DATA BLOCK:
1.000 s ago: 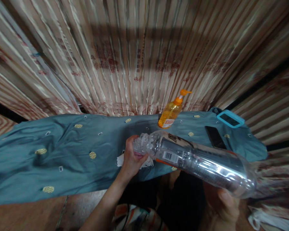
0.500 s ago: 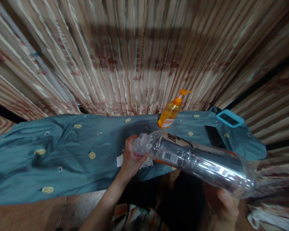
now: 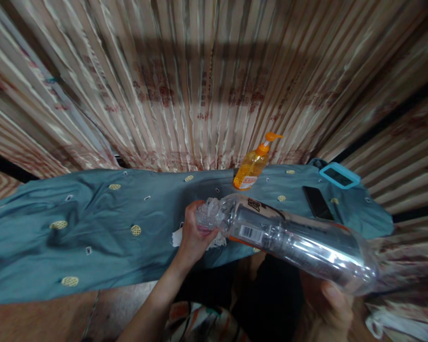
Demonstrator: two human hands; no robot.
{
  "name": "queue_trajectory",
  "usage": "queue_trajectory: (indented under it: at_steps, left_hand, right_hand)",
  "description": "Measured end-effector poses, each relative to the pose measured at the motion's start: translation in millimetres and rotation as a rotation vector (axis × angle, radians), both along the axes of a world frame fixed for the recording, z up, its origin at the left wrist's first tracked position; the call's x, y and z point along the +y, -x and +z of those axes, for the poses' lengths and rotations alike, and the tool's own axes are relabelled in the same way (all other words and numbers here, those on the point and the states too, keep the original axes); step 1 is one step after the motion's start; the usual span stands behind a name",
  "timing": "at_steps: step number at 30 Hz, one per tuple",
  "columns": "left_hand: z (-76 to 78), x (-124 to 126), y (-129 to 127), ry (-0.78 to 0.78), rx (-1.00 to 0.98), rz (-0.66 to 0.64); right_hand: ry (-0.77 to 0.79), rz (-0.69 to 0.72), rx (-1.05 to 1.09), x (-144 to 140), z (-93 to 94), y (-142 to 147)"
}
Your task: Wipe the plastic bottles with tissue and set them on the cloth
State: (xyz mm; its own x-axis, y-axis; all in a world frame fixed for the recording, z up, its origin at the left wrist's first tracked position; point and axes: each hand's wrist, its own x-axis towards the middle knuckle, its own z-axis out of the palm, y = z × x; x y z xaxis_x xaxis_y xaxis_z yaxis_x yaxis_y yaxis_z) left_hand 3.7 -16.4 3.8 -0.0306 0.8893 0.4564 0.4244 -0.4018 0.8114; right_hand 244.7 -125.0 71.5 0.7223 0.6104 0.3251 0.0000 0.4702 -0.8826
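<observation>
A large clear plastic bottle (image 3: pixel 303 242) with a printed label and barcode lies slantwise across my view, its neck end to the left. My right hand (image 3: pixel 330 304) supports it from below near the base; most of its fingers are hidden behind the bottle. My left hand (image 3: pixel 194 232) is closed around a clear, bumpy-sided container (image 3: pixel 209 213) at the bottle's mouth. Whether the two touch cannot be made out. Beneath my left hand lies a crumpled white tissue (image 3: pixel 177 237). A pump bottle (image 3: pixel 251 168) of orange liquid stands just beyond the bottle.
A teal cloth (image 3: pixel 103 213) with a pineapple print covers the narrow table. At the right lie a black phone (image 3: pixel 317 203) and a light-blue framed device (image 3: pixel 340 175). Patterned curtains (image 3: pixel 185 85) hang close behind and at both sides. A white bag (image 3: pixel 399 327) is at lower right.
</observation>
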Motion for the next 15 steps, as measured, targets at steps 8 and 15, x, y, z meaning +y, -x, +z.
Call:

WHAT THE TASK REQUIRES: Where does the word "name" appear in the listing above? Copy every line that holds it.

RESPONSE BELOW:
  "name": "queue_trajectory",
  "description": "Measured end-effector poses, each relative to the pose measured at the motion's start: translation in millimetres and rotation as a rotation vector (axis × angle, radians), both along the axes of a world frame fixed for the recording, z up, its origin at the left wrist's first tracked position; the call's x, y and z point along the +y, -x and +z of those axes, for the poses' lengths and rotations alike, and the tool's own axes are relabelled in the same way (all other words and numbers here, those on the point and the states too, keep the original axes); step 1 is one step after the motion's start; the usual span stands behind a name",

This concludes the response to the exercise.